Sunday evening and bluegrass music drives us
through an everywhere and nowhere till we hit
a babel of welcome signs.

These are the opening lines of the opening poem. The ‘place’ is universal — a car interior, two people, music (with choice defining the listeners), the ‘everywhere and nowhere’ anonymity of motorways and autobahns, the blandness of tourist ‘welcome signs’. I like ‘babel’: it combines the babble of speech with the list of separate languages, and the way they diminish the experience they are promoting. But ‘hit’? It’s so short a word you might miss it on first reading. It’s not an obvious usage, but the reverse. There’s something unsettling here that repays examination. I’ve withheld the title in order to concentrate on the lines, but the explanation was there, in plain sight — ‘On Not Going to Bergen-Belsen’.

This tension between past and present hovers around the poems, whether they are ostensibly about making a home, or looking at the landscape, or dealing with ‘the language of inarticulacy’ in a supermarket, where the speakers are refugees, speaking not German but their own language. It makes the slim pamphlet feel larger than its fifteen poems.

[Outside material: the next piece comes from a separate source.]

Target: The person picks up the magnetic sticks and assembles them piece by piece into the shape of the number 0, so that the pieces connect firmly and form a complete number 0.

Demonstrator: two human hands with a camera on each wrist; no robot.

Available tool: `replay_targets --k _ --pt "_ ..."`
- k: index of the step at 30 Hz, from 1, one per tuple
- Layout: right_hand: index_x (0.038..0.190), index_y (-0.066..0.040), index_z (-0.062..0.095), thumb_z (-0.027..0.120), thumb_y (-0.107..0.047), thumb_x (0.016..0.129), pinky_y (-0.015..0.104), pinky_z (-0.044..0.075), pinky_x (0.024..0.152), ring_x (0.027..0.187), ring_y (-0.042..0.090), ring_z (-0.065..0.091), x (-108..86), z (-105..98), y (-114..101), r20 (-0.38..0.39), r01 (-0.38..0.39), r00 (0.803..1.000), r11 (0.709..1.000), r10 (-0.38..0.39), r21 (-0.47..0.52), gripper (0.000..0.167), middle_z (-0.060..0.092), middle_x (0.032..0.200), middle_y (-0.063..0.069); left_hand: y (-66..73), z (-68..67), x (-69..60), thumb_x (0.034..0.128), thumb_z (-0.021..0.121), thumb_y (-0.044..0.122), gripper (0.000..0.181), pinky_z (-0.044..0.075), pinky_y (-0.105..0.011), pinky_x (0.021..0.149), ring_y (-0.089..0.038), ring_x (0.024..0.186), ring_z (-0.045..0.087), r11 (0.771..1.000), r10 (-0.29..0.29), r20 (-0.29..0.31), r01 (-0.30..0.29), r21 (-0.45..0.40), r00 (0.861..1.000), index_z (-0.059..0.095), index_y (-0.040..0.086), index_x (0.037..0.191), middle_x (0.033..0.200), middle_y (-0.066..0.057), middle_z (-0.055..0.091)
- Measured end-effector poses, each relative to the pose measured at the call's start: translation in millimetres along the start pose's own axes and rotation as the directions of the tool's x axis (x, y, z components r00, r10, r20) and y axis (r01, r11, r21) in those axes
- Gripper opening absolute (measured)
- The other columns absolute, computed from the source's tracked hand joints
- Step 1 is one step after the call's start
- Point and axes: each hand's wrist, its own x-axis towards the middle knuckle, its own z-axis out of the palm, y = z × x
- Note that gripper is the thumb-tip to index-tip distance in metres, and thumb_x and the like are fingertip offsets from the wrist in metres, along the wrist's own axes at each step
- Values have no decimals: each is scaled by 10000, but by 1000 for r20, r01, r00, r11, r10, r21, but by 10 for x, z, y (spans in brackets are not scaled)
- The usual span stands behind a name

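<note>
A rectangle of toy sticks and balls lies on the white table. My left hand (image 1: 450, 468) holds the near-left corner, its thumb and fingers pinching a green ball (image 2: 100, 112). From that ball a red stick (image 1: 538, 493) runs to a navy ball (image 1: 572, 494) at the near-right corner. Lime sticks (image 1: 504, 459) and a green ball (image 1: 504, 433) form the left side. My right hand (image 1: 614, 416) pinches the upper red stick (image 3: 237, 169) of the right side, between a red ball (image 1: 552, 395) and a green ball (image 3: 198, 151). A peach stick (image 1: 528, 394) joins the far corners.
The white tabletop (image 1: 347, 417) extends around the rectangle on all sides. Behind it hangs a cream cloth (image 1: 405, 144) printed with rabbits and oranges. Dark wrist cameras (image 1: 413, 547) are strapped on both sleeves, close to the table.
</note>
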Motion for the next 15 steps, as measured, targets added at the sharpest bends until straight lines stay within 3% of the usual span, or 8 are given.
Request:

The final poem returns to the car, ‘Autobahned out of context’, caught between a Christmas visit and home, travelling with the radio’s soundtrack of a Sami story teller ‘who crunches through the speakers with frost holes // in her prose’ as she talks about ‘her people’.

It’s as though we can never be simply in one place at a time, as though there are multitudes around us and part of us, that we have to accept this. I’ve seen full length collections that have achieved less.